“I joined the Army to see the world, and what I saw was a prison camp.”
Mildred Manning joined the Army Nurse Corps in 1939 and was assigned to a military hospital in Manila, Philippines. It was a choice assignment for nurses looking for adventure on a two-year tour of duty. That would change abruptly on the night of December 8, 1941.
Manning and 65 other Army nurses treated wounded soldiers as the Japanese overran the Philippines in the battles of Bataan and Corregidor. They set up hospitals in the jungles of Bataan with 18 open-air wards, each containing 300-400 wounded and increasingly sick and weak troops. She was captured by the Japanese in May, 1942, when Corregidor fell.
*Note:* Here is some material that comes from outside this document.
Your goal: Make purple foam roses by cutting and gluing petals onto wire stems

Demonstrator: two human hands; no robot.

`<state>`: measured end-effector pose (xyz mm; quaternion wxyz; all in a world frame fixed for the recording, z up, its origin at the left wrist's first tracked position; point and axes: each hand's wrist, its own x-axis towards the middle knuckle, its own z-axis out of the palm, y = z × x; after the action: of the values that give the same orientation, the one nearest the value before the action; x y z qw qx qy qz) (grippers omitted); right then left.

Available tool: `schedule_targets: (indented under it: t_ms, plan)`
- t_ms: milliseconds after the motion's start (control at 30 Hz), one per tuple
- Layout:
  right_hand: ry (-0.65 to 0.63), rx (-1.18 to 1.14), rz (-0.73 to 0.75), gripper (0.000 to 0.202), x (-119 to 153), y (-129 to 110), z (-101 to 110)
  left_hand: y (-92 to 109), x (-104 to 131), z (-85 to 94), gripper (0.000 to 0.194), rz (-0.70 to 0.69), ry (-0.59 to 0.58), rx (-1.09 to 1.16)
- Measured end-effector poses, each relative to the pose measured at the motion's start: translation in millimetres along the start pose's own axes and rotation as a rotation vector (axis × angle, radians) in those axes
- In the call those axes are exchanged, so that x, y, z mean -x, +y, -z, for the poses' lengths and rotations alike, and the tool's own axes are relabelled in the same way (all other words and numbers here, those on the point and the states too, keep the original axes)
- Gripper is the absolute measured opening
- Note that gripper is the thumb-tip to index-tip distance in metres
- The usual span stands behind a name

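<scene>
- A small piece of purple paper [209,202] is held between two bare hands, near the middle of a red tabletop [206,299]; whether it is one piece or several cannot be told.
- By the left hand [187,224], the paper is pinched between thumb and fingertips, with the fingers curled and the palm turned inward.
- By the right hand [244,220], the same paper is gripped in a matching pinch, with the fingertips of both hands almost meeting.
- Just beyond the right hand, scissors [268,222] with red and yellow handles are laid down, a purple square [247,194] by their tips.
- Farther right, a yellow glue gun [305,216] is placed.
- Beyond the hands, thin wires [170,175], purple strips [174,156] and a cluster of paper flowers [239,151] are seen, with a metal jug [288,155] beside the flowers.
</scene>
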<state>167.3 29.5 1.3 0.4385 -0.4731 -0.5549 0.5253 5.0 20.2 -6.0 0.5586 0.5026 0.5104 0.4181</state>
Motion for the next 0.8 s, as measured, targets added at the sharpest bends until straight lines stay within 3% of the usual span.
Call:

Manning and her fellow nurses were imprisoned at Santo Tomas Internment Camp, which became an overcrowded POW city of roughly 6,000 people. With minimal supplies, they treated patients and did what they could to prevent epidemics and treat the sick and wounded. They would come to be known as the “Angels of Bataan and Corregidor.”
As the tide of war shifted against Japan, the POW’s already meager food rations were reduced, first to two bowls of rice a day, then to one. Many starved. Manning lost all of her teeth due to malnutrition. When the camp was liberated in 1945, Manning weighed 75 pounds.